CodeForces - 244B Undoubtedly Lucky Numbers(STL+思维)
Polycarpus loves lucky numbers. Everybody knows that lucky numbers are positive integers, whose decimal representation (without leading zeroes) contain only the lucky digits x and y. For example, if x = 4, and y = 7, then numbers 47, 744, 4 are lucky.
Let’s call a positive integer a undoubtedly lucky, if there are such digits x and y (0 ≤ x, y ≤ 9), that the decimal representation of number a (without leading zeroes) contains only digits x and y.
Polycarpus has integer n. He wants to know how many positive integers that do not exceed n, are undoubtedly lucky. Help him, count this number.
Input
The first line contains a single integer n (1 ≤ n ≤ 109) — Polycarpus’s number.
Output
Print a single integer that says, how many positive integers that do not exceed n are undoubtedly lucky.
Examples
Input
10
Output
10
Input
123
Output
113
Note
In the first test sample all numbers that do not exceed 10 are undoubtedly lucky.

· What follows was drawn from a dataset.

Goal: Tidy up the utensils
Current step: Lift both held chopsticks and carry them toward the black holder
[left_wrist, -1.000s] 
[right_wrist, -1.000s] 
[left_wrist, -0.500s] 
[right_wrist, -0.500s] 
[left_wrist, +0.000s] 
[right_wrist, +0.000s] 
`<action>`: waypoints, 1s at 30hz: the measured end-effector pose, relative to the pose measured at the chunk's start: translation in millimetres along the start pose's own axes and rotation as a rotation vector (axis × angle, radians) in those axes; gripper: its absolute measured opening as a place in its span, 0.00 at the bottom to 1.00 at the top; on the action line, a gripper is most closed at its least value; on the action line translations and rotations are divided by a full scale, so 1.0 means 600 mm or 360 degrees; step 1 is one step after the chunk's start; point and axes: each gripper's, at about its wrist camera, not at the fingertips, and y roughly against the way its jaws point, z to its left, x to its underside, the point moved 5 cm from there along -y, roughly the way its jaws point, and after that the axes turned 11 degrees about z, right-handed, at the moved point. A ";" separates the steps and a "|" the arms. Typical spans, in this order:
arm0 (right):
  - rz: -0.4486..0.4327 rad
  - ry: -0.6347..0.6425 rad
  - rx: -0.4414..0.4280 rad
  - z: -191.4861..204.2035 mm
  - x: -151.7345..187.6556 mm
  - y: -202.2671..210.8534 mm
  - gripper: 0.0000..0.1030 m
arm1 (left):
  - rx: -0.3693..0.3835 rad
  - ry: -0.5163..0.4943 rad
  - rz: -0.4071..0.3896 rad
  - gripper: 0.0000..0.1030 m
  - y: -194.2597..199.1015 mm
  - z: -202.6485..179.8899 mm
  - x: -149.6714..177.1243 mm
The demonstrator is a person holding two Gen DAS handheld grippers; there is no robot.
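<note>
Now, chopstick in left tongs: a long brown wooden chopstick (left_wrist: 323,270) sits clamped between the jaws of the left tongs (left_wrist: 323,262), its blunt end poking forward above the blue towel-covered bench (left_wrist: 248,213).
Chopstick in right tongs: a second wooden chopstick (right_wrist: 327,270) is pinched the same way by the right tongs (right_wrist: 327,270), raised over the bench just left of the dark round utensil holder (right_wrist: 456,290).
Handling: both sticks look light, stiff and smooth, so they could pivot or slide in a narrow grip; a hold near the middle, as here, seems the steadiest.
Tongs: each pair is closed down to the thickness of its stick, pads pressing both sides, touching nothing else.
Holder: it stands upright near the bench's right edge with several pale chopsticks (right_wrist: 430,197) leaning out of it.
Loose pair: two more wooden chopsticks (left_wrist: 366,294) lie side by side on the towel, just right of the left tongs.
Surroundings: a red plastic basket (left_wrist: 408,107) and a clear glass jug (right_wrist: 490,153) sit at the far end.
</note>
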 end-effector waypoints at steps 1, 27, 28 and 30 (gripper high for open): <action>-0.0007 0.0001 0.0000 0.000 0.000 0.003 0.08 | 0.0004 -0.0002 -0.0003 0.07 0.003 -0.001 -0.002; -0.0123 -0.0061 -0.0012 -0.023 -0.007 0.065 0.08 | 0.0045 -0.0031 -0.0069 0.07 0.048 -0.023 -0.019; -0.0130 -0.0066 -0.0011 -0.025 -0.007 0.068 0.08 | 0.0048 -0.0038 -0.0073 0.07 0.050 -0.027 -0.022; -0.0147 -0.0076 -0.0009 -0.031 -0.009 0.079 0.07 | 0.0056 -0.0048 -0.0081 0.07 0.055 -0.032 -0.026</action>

In the second sample numbers 102, 103, 104, 105, 106, 107, 108, 109, 120, 123 are not undoubtedly lucky.
- 题目大意:
一个数中只含有两个或两个以下不同的数字就说这个数是幸运数
输入一个数n ,问小于等于n的数中有多少个幸运数 - 解题思路:
因为一共有0-9 九个数字 和0-9九个数字的组合 所以我们枚举出所有x,y所能够组成的数,然后看看<=n就加入set ,最后输出set内数的个数就是答案了。 - 代码如下:
#include <iostream>
#include <cstdio>
#include <cstring>
#include <set>
#define ll long long
using namespace std;
set<ll>s;
ll n;
void find(ll x,ll y,ll num)
{
s.insert(num);
ll xx=x+num*10;
ll yy=y+num*10;
if(xx<=n&&xx!=0)
find(x,y,xx);
if(yy<=n&&yy!=0)
find(x,y,yy);
return ;
}
int main()
{
cin>>n;
s.clear();
for(int i=1;i<=9;i++)
for(int j=0;j<=9;j++)
find(i,j,0);
cout<<s.size()-1<<endl;
return 0;
}